▶ Work request
Determine how many lines below hold the string "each". Reply with the number alone.
Raw data: Begin
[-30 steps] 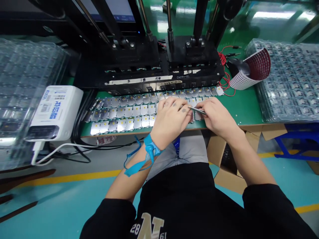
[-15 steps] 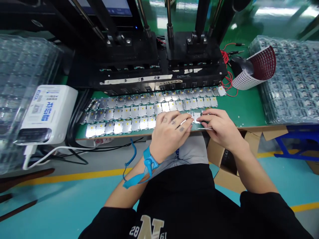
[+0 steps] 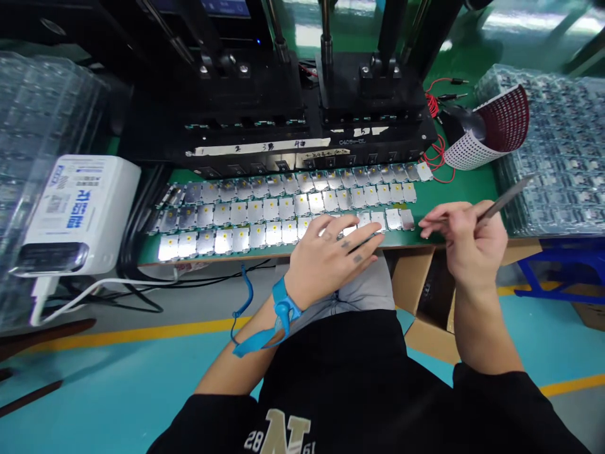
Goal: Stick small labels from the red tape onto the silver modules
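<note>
Green work surface (image 3: pixel 467 192), three rows of small metal-faced boards (image 3: pixel 258 236) laid along it in front of a black fixture (image 3: pixel 265 94); stacked clear trays (image 3: pixel 558 164) to the right. Hands apart. Left hand (image 3: pixel 331 252) palm down, fingers loosely spread over the front row, hiding some boards; whether the fingertips press on any, cannot tell. Right hand (image 3: pixel 477 243) just beyond that row's right end, closed on a slim metal tool (image 3: pixel 505 198), its visible length slanting up and away from the boards. Judgement on handling: keep the left touch light and flat, since boards packed this near would likely nudge one another. Tool best kept angled clear while the fingertips work, lest it scratch a face. Front row sits close to the table edge; small sideways pushes look safer than pulls toward the body.
</note>
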The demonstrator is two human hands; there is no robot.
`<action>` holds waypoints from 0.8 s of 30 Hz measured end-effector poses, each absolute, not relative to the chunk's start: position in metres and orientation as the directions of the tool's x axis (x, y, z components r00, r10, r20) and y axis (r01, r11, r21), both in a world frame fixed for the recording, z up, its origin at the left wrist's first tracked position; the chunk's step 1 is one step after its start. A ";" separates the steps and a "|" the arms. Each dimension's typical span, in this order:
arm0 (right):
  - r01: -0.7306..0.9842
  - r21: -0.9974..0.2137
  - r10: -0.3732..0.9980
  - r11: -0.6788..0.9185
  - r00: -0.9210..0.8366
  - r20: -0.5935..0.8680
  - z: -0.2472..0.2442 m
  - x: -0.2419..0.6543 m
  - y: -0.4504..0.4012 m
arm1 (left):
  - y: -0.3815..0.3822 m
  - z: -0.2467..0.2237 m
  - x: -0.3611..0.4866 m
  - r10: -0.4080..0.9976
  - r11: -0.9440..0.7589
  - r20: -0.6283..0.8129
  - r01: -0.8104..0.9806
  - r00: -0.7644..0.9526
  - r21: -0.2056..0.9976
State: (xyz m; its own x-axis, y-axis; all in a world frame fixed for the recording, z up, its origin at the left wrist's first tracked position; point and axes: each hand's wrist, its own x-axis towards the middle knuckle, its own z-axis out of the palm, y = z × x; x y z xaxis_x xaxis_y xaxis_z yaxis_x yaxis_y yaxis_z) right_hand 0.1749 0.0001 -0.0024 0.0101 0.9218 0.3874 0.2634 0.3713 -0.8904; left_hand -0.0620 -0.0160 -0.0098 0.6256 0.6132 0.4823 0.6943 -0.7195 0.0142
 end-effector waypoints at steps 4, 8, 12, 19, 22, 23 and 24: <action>0.635 -0.657 0.900 0.407 -0.153 0.409 -0.004 0.180 -0.001 | -0.016 -0.009 -0.062 0.616 -0.718 0.476 0.696 0.628 0.011; 0.665 -0.548 0.855 0.508 -0.313 0.414 -0.006 0.178 -0.001 | -0.015 -0.008 -0.060 0.606 -0.721 0.480 0.693 0.634 -0.006; 0.667 -0.522 0.841 0.531 -0.341 0.419 -0.005 0.176 -0.002 | -0.015 -0.009 -0.059 0.602 -0.722 0.482 0.692 0.636 -0.011; 0.600 -0.531 0.795 0.599 -0.365 0.484 -0.007 0.178 -0.003 | -0.017 -0.006 -0.061 0.608 -0.729 0.466 0.684 0.642 0.008; 0.589 -0.525 0.784 0.614 -0.381 0.490 -0.011 0.179 -0.003 | -0.024 0.000 -0.055 0.617 -0.747 0.442 0.661 0.651 0.071; 0.595 -0.521 0.786 0.613 -0.386 0.484 -0.012 0.180 -0.003 | -0.026 0.000 -0.051 0.619 -0.752 0.435 0.652 0.654 0.091; 0.600 -0.517 0.787 0.610 -0.385 0.482 -0.013 0.180 -0.003 | -0.027 0.000 -0.047 0.623 -0.754 0.428 0.648 0.655 0.105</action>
State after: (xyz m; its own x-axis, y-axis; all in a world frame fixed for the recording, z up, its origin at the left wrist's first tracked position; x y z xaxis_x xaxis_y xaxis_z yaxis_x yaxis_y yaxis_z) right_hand 0.1800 -0.0030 -0.0130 -0.3846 0.7870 0.4824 0.5998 0.6103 -0.5175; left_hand -0.0468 -0.0268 0.0003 0.6548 0.6229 0.4280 0.6484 -0.7540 0.1055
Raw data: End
▶ Exercise output
2